**Your instructions:** Nothing in the data may be altered as it is transcribed.

**Given material:**
□ □ □ □ □
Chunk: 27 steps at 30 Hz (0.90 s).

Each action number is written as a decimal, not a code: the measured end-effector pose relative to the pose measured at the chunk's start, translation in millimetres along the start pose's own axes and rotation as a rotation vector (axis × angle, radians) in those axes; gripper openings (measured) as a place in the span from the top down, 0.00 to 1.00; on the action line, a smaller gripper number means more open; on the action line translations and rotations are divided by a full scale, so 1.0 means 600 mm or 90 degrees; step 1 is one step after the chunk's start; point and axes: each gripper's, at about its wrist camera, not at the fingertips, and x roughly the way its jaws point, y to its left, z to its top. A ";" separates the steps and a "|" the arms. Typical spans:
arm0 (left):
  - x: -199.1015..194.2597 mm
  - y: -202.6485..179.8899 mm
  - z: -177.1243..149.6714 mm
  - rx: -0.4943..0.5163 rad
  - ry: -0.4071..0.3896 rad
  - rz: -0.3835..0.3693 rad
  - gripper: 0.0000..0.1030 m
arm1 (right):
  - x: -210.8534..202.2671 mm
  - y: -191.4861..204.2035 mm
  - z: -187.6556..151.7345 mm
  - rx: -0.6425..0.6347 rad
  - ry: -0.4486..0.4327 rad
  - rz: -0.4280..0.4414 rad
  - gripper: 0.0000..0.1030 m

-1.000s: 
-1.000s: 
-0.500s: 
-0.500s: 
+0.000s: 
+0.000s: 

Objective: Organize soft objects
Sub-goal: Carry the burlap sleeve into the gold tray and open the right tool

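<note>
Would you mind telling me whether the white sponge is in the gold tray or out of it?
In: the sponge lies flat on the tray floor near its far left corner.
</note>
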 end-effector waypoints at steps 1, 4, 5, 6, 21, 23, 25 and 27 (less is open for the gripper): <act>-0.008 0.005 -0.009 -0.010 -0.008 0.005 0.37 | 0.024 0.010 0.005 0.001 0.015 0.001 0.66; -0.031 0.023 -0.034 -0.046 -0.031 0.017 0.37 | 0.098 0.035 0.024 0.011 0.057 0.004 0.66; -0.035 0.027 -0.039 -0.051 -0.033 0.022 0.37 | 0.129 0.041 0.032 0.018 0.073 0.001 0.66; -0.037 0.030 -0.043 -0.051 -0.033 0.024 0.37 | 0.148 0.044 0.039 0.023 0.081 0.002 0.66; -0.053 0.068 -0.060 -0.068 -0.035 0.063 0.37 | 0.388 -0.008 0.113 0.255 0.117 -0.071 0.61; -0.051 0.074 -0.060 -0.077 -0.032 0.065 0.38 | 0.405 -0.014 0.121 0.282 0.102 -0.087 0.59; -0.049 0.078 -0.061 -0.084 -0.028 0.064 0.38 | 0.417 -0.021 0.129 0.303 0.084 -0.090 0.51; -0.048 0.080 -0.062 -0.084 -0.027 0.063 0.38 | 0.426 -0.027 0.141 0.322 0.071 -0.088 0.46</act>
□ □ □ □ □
**Worked solution:**
Chunk: 27 steps at 30 Hz (0.90 s).

Each action number is written as a decimal, not a code: the measured end-effector pose relative to the pose measured at the chunk's start, translation in millimetres along the start pose's own axes and rotation as a rotation vector (axis × angle, radians) in those axes; gripper openings (measured) as a place in the span from the top down, 0.00 to 1.00; on the action line, a smaller gripper number means more open; on the action line translations and rotations are divided by a full scale, so 1.0 means 600 mm or 90 degrees; step 1 is one step after the chunk's start; point and axes: each gripper's, at about its wrist camera, not at the fingertips, and x roughly the way its jaws point, y to its left, z to its top. A ";" separates the steps and a "|" the arms. Typical spans:
arm0 (left):
  - x: -199.1015..194.2597 mm
  - y: -202.6485..179.8899 mm
  - z: -177.1243..149.6714 mm
  - rx: -0.4943..0.5163 rad
  - ry: -0.4071..0.3896 rad
  - rz: -0.3835..0.3693 rad
  - gripper: 0.0000..0.1030 m
arm1 (right):
  - x: -210.8534..202.2671 mm
  - y: -191.4861..204.2035 mm
  - z: -187.6556..151.7345 mm
  - rx: -0.6425..0.6347 rad
  - ry: -0.4486..0.4327 rad
  - rz: -0.4280..0.4414 rad
  - gripper: 0.0000..0.1030 m

-1.000s: 
-1.000s: 
-0.500s: 
-0.500s: 
+0.000s: 
+0.000s: 

Objective: Organize soft objects
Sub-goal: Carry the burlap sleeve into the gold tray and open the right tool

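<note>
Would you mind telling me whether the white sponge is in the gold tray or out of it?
In: the sponge lies flat on the tray floor near its far left corner.
</note>
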 end-effector waypoints at steps 1, 4, 5, 6, 21, 23, 25 and 27 (less is open for the gripper): <act>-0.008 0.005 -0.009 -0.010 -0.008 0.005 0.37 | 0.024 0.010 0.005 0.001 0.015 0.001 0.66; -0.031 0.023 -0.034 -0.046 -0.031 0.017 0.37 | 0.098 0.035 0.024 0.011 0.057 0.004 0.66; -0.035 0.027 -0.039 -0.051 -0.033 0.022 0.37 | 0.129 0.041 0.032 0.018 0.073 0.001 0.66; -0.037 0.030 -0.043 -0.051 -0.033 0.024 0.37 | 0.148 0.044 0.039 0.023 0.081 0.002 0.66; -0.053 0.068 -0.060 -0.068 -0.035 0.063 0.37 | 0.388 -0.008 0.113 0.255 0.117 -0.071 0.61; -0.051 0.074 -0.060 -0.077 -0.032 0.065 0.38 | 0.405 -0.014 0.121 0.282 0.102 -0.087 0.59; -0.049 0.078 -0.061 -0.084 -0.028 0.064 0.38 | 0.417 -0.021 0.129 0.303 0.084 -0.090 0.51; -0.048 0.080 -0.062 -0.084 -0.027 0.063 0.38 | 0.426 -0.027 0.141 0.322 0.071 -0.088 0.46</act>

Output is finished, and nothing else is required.